▸ INFORMATION SHOWN:
---*---
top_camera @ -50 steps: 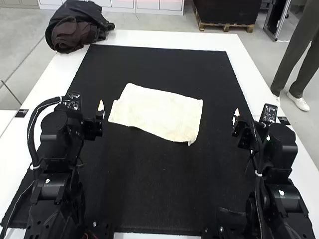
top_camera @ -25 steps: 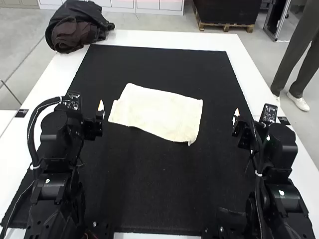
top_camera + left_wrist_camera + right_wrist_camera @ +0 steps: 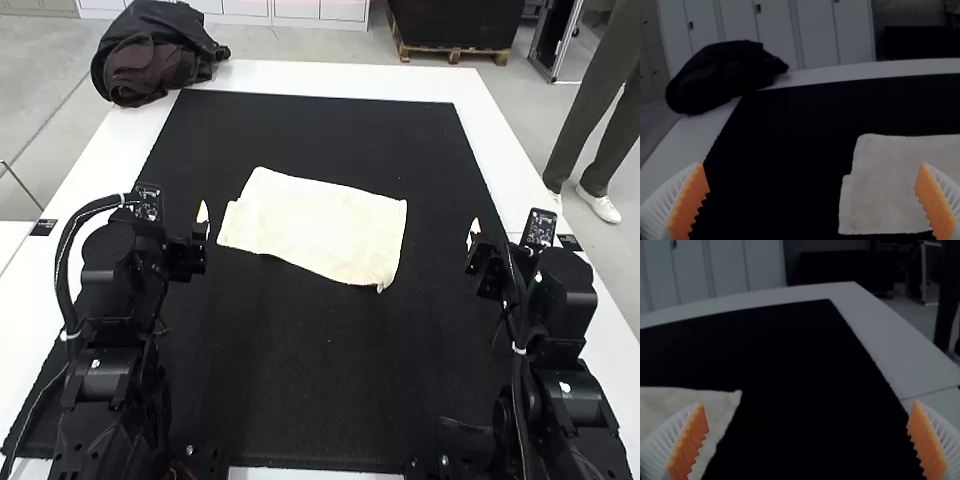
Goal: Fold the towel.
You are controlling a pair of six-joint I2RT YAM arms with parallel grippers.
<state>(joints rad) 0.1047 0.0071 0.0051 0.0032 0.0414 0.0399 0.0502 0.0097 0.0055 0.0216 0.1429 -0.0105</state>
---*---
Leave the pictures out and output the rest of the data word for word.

top_camera @ -50 steps: 
top_camera @ -25 steps: 
top_camera + left_wrist_camera + right_wrist_camera @ +0 steps: 
Goal: Fold the towel.
You are controlling a pair of six-joint I2RT YAM arms with parallel grippers.
<state>(joints rad) 0.1047 0.0071 0.0051 0.0032 0.0414 0.0399 0.0502 0.0097 0.0055 0.0216 0.1429 -0.0105</state>

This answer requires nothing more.